The partnership begins with the inclusion of additional, larger sizes in Pink’s swimwear category, for the first time up to a size XXL, followed by expanded sizes, up to XXL, in intimates and apparel across all stores next month. Previously, larger sizes were only available online. In addition, Pink’s Wear Everywhere bras now available in 33 sizes, from 30AA to 40DDD.
“What intrigued me so much about this partnership — besides the fact that I grew up wearing Pink — is the brand’s openness for my honesty and desire to see change,” Bader said. “Pink has made a lot of strides over the years to be more inclusive and focus on mental health and I’m really honored to work with the team to help young adults embrace their bodies and be an honest voice for the amazing community I’ve built.”
As an ambassador, Bader will be involved in various Pink events during the yearlong partnership, as well as launch a curated selection of her favorite Pink styles. The brand added that Bader will also provide insight and help with product testing among its plus-size customer base.
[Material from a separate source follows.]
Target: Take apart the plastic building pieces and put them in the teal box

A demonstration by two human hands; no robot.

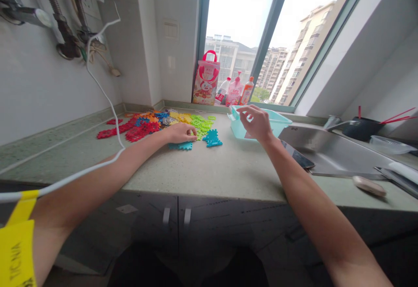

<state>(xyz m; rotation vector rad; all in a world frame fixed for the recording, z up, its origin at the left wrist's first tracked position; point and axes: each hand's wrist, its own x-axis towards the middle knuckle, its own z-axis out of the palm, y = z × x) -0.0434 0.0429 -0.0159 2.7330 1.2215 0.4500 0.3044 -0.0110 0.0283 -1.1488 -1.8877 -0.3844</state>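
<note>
My left hand [181,133] rests low over the worktop with its fingers curled downward. Under and beside it lie light blue interlocking plastic pieces [181,146] and lime green ones [204,123]. Its fingertips are closed together, and whatever they may hold is hidden. Just to its right is a small cluster of darker turquoise pieces [212,138]. My right hand [256,121] hovers at the near left side of a pale aqua plastic basket [277,123]. Its fingers are bent and apart, with nothing visible between them. The basket's inside is mostly out of sight.
Red pieces [143,131], plus orange, blue and yellow ones, spread to the left. A white cable [111,108] crosses before my left arm. A phone [298,154] lies by the sink [333,147]. Bottles [235,92] and a pink bag [206,82] line the windowsill.
</note>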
In addition, the social media star — who has also worked with intimates brand Aerie and has nearly 2.5 million followers combined across TikTok and Instagram — will serve as a judge on the annual Pink With Purpose panel, which awards financial assistance to young women and men to help them make positive changes within their communities.
Victoria’s Secret — parent company to the Victoria’s Secret Lingerie, Beauty and Pink brands — has been deep in transformation mode since 2018, a year after revenues began declining, thanks to changing consumer preferences and the #MeToo Movement, which sparked backlash over Victoria’s Secret’s unattainable beauty standards.
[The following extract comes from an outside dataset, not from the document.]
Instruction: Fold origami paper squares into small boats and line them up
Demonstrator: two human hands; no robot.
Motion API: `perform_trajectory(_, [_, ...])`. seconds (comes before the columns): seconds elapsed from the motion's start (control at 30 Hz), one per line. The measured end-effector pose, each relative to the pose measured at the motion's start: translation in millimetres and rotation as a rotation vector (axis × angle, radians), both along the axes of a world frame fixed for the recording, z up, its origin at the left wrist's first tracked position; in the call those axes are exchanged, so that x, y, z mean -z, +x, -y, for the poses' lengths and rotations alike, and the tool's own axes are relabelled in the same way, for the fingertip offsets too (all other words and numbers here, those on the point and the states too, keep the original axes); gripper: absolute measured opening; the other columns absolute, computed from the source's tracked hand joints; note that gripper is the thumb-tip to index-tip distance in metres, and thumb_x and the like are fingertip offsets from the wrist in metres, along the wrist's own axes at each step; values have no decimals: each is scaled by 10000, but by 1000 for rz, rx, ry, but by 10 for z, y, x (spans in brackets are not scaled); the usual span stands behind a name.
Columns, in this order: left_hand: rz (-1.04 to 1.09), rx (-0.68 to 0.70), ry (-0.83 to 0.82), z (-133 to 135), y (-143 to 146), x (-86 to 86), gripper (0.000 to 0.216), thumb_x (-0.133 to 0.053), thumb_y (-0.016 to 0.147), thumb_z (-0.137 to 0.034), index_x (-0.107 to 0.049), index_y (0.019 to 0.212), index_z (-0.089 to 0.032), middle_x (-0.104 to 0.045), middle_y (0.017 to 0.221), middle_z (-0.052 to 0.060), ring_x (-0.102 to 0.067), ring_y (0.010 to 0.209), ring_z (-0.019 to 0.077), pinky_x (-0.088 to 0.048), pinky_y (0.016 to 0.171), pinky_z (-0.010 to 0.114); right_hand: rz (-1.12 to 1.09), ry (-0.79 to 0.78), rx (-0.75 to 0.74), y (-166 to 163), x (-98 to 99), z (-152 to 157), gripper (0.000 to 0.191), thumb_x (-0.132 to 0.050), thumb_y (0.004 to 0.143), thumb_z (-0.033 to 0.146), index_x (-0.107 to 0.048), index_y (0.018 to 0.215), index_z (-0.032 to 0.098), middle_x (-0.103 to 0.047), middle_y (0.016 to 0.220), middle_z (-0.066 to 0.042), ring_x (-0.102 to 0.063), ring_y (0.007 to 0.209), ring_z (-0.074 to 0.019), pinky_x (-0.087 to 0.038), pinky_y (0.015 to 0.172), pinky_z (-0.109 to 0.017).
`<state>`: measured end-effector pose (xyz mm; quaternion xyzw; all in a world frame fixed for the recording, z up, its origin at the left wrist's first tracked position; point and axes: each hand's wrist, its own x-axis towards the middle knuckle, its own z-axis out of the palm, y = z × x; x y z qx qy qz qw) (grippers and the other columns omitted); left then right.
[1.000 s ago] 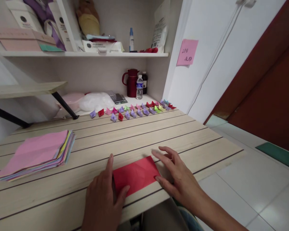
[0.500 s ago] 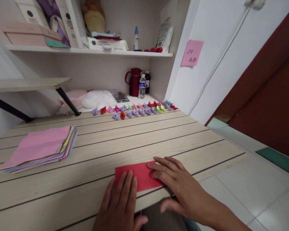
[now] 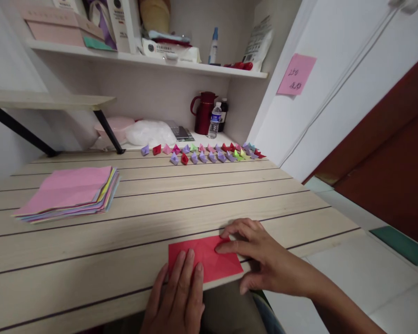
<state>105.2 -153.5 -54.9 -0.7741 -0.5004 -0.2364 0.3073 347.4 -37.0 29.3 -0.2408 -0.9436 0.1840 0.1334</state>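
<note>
A red sheet of paper (image 3: 212,266), folded into a rectangle with faint creases, lies at the table's front edge. Across its left part rests my left hand (image 3: 181,287), fingers stretched out and flat on the paper. My right hand (image 3: 257,253) is at the paper's right end, its fingers bent and apart, with fingertips touching the upper right part. The right thumb is spread away, near the lower right corner. Neither hand has lifted the paper off the table.
A stack of coloured paper (image 3: 73,188) lies at the left. Small folded paper boats (image 3: 202,157) line the table's back edge. Behind them stand a dark red jug (image 3: 205,113) and a water bottle (image 3: 214,121). A raised wooden stand (image 3: 52,100) is at the far left.
My right hand's fingers have bent and drawn up, and its thumb has moved toward the paper's lower right corner. My left hand stays flat on the paper. The camera view has shifted.
</note>
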Motion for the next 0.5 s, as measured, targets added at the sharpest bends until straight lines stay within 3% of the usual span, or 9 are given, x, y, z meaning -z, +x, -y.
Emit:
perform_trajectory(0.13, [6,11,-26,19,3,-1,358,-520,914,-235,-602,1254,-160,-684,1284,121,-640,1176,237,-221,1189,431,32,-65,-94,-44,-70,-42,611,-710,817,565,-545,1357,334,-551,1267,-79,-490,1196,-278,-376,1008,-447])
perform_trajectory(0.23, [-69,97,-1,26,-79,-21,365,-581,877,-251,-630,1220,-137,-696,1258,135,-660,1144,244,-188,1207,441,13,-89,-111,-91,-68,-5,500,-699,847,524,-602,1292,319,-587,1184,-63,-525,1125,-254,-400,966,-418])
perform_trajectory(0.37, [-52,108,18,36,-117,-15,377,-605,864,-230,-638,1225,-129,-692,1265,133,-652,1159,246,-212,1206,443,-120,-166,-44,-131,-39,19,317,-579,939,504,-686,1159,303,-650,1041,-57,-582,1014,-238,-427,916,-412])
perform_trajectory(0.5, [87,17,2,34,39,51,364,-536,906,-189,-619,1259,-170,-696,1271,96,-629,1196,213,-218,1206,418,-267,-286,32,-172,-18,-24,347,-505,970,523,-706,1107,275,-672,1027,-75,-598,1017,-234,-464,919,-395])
After the deal to sell a majority stake of the Victoria’s Secret’s leg of the business (then part of what was then L Brands) to private equity firm Sycamore Partners fell through in early 2020, the retailer spun off the lingerie and beauty businesses as its own company on the public market last August.
Since then, the company has hired plus-size and transgender models, including most recently Emira D’Spain, the first Black transgender woman to rep the brand; updated its C-suite and board; optimized its retail fleet by closing unprofitable locations for more lucrative markets, such as India and Israel, and unveiling new store formats; and updated the assortment with the addition of things like mastectomy bras.
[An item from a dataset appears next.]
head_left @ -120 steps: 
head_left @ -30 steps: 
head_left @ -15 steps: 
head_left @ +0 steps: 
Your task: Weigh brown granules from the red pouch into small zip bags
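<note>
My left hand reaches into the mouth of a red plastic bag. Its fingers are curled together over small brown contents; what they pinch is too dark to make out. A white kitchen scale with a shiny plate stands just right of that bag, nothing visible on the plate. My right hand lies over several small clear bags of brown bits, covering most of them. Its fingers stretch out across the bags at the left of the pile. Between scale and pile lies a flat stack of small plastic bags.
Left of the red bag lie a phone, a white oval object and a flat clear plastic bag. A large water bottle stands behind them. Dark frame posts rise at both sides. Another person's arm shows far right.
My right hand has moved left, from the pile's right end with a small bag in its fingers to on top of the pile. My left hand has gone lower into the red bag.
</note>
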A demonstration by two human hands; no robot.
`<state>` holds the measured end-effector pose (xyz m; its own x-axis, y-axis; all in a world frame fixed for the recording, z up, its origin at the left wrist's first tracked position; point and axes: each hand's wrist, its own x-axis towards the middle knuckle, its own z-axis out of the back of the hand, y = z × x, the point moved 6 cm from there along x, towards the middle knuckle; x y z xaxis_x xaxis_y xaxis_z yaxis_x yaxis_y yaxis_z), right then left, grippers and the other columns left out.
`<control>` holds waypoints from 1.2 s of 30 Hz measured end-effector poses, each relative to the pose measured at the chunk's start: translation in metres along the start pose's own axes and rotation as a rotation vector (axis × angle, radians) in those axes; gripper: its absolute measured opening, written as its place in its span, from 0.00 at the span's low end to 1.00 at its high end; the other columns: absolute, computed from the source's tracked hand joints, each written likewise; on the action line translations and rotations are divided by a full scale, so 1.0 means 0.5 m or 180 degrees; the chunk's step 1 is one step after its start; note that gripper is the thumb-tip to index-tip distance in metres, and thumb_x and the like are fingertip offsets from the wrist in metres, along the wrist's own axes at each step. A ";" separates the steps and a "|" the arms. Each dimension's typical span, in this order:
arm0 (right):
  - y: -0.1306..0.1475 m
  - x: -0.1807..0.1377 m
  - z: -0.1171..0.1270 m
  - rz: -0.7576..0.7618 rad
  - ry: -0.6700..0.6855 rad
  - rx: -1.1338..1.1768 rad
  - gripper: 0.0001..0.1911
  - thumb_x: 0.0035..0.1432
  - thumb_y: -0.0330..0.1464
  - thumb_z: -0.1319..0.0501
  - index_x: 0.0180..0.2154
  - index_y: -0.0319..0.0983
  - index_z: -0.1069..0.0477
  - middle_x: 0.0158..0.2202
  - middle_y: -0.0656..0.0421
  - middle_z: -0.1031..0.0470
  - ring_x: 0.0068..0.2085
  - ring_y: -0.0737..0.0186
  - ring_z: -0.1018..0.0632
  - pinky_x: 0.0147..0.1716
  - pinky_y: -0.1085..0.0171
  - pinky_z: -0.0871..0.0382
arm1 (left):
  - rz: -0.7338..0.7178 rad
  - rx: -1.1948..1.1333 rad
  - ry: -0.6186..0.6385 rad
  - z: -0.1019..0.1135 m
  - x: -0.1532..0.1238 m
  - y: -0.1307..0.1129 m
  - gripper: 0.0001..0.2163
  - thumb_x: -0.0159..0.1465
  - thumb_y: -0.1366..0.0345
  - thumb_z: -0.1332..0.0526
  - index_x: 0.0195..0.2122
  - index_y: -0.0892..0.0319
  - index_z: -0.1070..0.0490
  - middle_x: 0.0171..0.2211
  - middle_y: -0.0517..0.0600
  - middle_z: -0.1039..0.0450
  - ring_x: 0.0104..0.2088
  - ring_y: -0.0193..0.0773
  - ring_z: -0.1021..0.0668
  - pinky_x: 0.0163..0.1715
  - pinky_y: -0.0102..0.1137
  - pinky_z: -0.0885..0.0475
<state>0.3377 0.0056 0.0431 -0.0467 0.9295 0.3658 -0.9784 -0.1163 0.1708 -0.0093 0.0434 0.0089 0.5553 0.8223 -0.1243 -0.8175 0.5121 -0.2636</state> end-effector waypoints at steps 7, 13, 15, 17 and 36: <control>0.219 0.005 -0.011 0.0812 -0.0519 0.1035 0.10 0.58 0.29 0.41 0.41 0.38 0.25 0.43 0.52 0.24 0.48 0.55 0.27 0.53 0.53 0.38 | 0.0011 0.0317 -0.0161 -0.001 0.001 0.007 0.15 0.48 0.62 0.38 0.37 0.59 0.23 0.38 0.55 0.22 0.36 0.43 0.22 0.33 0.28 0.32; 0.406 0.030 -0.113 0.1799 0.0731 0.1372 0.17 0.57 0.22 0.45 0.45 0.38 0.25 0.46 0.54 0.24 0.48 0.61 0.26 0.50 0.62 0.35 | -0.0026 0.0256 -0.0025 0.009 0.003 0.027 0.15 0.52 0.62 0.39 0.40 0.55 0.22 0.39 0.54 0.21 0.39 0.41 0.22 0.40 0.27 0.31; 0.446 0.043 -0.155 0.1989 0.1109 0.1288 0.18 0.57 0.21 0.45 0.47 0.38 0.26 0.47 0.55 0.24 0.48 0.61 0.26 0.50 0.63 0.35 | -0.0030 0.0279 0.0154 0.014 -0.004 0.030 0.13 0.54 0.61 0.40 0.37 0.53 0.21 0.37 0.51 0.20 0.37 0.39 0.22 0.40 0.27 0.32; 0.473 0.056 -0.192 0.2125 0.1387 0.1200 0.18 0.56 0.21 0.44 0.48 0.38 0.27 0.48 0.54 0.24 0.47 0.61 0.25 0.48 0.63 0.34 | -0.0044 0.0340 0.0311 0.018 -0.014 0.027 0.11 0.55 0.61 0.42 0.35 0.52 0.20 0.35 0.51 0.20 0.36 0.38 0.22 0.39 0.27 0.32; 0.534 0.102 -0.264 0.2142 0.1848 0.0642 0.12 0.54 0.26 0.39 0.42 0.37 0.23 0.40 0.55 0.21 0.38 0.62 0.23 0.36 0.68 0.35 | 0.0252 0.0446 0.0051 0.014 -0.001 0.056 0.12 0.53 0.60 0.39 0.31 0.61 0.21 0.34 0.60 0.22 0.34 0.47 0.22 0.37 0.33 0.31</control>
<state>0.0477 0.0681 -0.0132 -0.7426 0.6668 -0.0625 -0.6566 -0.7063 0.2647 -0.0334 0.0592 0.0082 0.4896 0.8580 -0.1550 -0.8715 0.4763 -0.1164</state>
The initiative includes a group of women from diverse backgrounds — such as Eileen Gu, Megan Rapinoe, Priyanka Chopra Jonas, Bella Hadid, Paloma Elsesser, Valentina Sampaio, Hailey Bieber and tennis champion Naomi Osaka, among others — who will share their stories by way of collaborations, partnerships and social media.
Most recently, Victoria’s Secret hired Sofía Jirau, the retailer’s first model with Down Syndrome, as part of the lingerie brand’s Love Cloud collection of bras and underwear.
“I am the first Victoria’s Secret model with Down syndrome,” Jirau wrote in an Instagram post in Spanish earlier this month.
The collection, which launched on Valentine’s Day, features 18 women from various backgrounds, age groups and with differing body types.
The company said the campaign reinforces its “commitment to welcoming and celebrating all women.”
“I have a bold ambition that Victoria’s [Secret] should be the world’s biggest and best advocate for women,” Victoria’s Secret Lingerie chief executive officer Martin Waters has said. “And that’s an incredibly powerful vision and mission for us to aim toward and it’s energizing for all of our people. And it does reflect a very significant turnaround from where we’ve been, where we’re moving from what men want to what women want. We’re moving from sexy for a few to sexy for all. We’re moving from a look to a feeling. It’s about including most women rather than excluding most women and being grounded in real life rather than mostly unattainable.”